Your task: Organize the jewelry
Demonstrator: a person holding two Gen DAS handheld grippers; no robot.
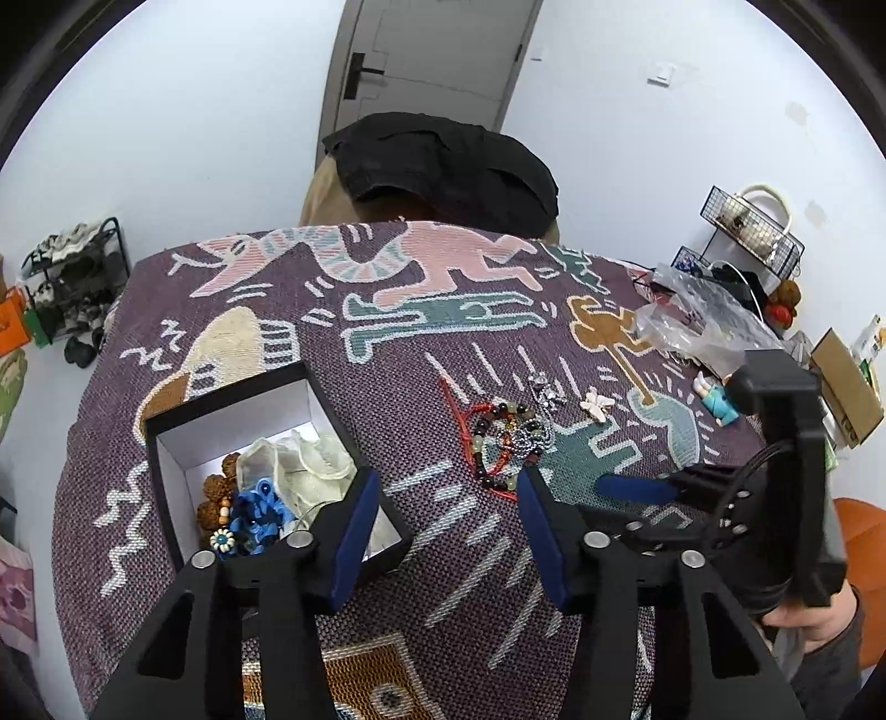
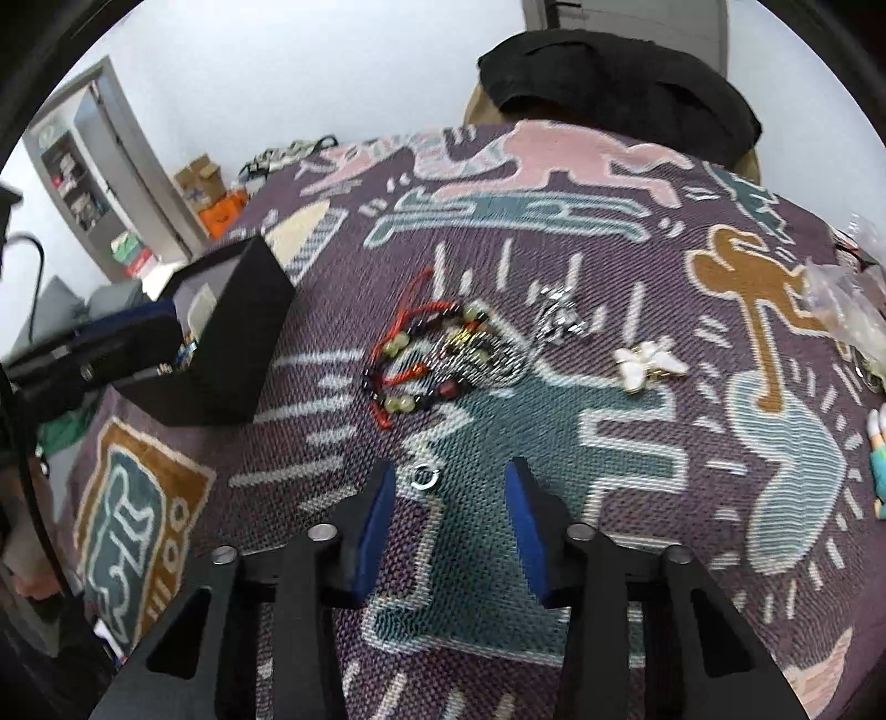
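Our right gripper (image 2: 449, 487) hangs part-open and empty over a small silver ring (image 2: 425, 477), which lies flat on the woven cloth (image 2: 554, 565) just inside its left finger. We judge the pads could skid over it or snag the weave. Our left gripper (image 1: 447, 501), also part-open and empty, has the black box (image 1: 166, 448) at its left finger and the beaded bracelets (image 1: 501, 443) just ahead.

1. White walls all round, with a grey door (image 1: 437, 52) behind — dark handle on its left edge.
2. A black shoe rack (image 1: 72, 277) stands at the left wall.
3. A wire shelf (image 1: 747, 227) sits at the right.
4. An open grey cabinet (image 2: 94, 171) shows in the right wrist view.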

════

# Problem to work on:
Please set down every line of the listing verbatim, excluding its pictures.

# Exercise output:
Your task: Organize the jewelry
Demonstrator: a person holding two Gen DAS handheld grippers; no robot.
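Our right gripper (image 2: 449, 487) hangs part-open and empty over a small silver ring (image 2: 425, 477), which lies flat on the woven cloth (image 2: 554, 565) just inside its left finger. We judge the pads could skid over it or snag the weave. Our left gripper (image 1: 447, 501), also part-open and empty, has the black box (image 1: 166, 448) at its left finger and the beaded bracelets (image 1: 501, 443) just ahead.

1. White walls all round, with a grey door (image 1: 437, 52) behind — dark handle on its left edge.
2. A black shoe rack (image 1: 72, 277) stands at the left wall.
3. A wire shelf (image 1: 747, 227) sits at the right.
4. An open grey cabinet (image 2: 94, 171) shows in the right wrist view.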

That concludes the exercise.